The Tribeca Film Festival Audience Award-winning film TO DUST, co-starring Géza Röhrig and Matthew Broderick, will be released into theaters by Good Deed Entertainment in early 2019. As director Shawn Snyder said to Science & Film in 2015, when the film was still in script stage and he had just won a $100,000 production grant from the Alfred P. Sloan Foundation:
“TO DUST is about Shmuel, a Hasidic man in upstate New York, who loses his wife, and struggles and fails to find comfort in traditional Jewish mourning rituals, while growing increasingly haunted by thoughts of her decomposing body. He is driven to understand the actual physical process of her decay in hopes that it might offer some solace. Any secular pursuit, any scientific inquiry, and any obsession with death is incredibly sacrilegious within his community, so in order to do so he has to tiptoe around and sneak outside the community. He tracks down Albert, a bumbling community college biology professor, and ropes him, unwittingly, into a world of homespun forensic research as the two try to figure out how Shmuel’s wife is decaying underground. It’s a comedy–it’s a dark comedy–but the hope is that it’s emotional and intellectual and grotesque and humorous and rollicking and poignant and spiritual and scientific all at once.”

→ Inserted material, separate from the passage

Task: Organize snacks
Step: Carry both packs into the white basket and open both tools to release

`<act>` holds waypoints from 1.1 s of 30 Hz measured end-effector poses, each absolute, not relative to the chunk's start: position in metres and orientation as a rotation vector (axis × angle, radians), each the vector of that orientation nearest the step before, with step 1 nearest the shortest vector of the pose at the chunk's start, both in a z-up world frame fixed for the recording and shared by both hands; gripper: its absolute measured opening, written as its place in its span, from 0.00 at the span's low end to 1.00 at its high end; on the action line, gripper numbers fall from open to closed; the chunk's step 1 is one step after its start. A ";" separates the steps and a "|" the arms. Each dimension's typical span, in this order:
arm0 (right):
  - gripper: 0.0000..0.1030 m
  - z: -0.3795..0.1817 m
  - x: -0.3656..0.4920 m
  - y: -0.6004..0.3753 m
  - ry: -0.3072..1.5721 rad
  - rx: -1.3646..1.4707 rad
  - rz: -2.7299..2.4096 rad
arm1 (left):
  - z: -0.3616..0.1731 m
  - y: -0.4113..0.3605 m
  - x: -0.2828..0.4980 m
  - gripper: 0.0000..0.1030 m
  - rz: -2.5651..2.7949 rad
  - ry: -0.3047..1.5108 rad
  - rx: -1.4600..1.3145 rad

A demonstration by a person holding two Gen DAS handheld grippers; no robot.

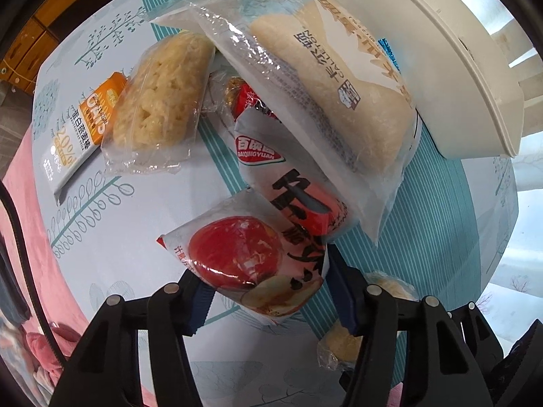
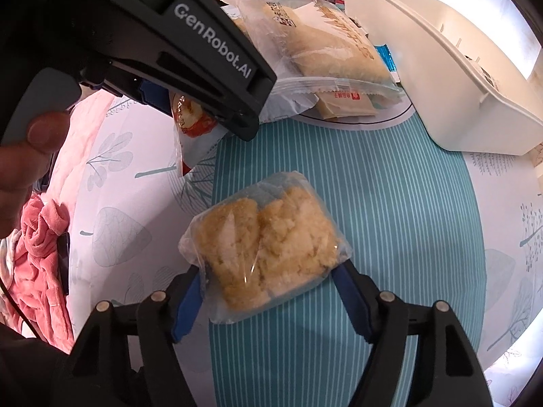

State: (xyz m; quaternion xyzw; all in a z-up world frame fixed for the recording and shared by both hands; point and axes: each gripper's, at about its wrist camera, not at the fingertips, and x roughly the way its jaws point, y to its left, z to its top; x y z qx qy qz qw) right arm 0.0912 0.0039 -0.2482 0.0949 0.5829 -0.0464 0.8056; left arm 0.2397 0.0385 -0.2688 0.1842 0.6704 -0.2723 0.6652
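In the left wrist view a red-and-white snack packet (image 1: 251,257) with an apple picture sits between the blue pads of my left gripper (image 1: 271,295), which touch both its edges. The right wrist view shows that gripper's black body (image 2: 176,44) at upper left, the packet (image 2: 193,125) hanging under it. My right gripper (image 2: 269,302) has its blue pads against both sides of a clear-wrapped crumbly cake (image 2: 264,254) lying on the teal striped cloth (image 2: 390,203). A large bread bag (image 1: 325,78) leans over the pile behind.
A white plastic basket (image 1: 441,68) (image 2: 441,68) stands at the back right. An orange-and-white oat bar (image 1: 78,129), a second wrapped cake (image 1: 159,108) and a red candy (image 1: 244,98) lie on the table. Pink fabric (image 2: 40,264) hangs at the left edge.
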 end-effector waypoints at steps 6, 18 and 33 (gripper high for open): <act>0.69 -0.247 0.090 0.005 1.255 0.206 -0.089 | -0.259 0.047 0.235 0.56 -0.610 1.520 0.393; 0.69 -0.214 0.079 -0.015 1.230 0.242 -0.031 | -0.225 0.074 0.220 0.43 -0.578 1.540 0.285; 0.69 -0.154 0.074 -0.043 1.180 0.248 0.095 | -0.149 0.113 0.208 0.43 -0.493 1.477 0.043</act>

The film made its world premiere at the 2018 Tribeca Film Festival where, in addition to winning the Audience Award, Snyder was named Best New Narrative Director. Snyder co-wrote the script with Jason Begue, and it was produced by Emily Mortimer, Alessandro Nivola, Ron Perlman, Josh Crook, and Scott Lochmus.
Röhrig, who starred in the Oscar-winning 2015 drama SON OF SAUL, told Science & Film that he was “blown away by the script immediately—by the very odd and unlikely and quirky togetherness of its very different components; how a Hasidic cantor intersects with a nihilistic community college science teacher, and all that is framed by this very personal and emotional loss. I think the science component in and of itself, even as a documentary, would be quite interesting because people naturally shy away from being in the presence of a corpse. On the other hand, this is a sort of dialectic urge because we are attracted to death too; we do want to know and we do want to gaze at it.”
Scott Donley, founder and CEO of Good Deed, reportedly said, "we were immediately drawn to this film by its artful balance of dark humor and honest human commentary, not to mention Röhrig’s and Broderick’s top-notch performances," according to the Hollywood Reporter.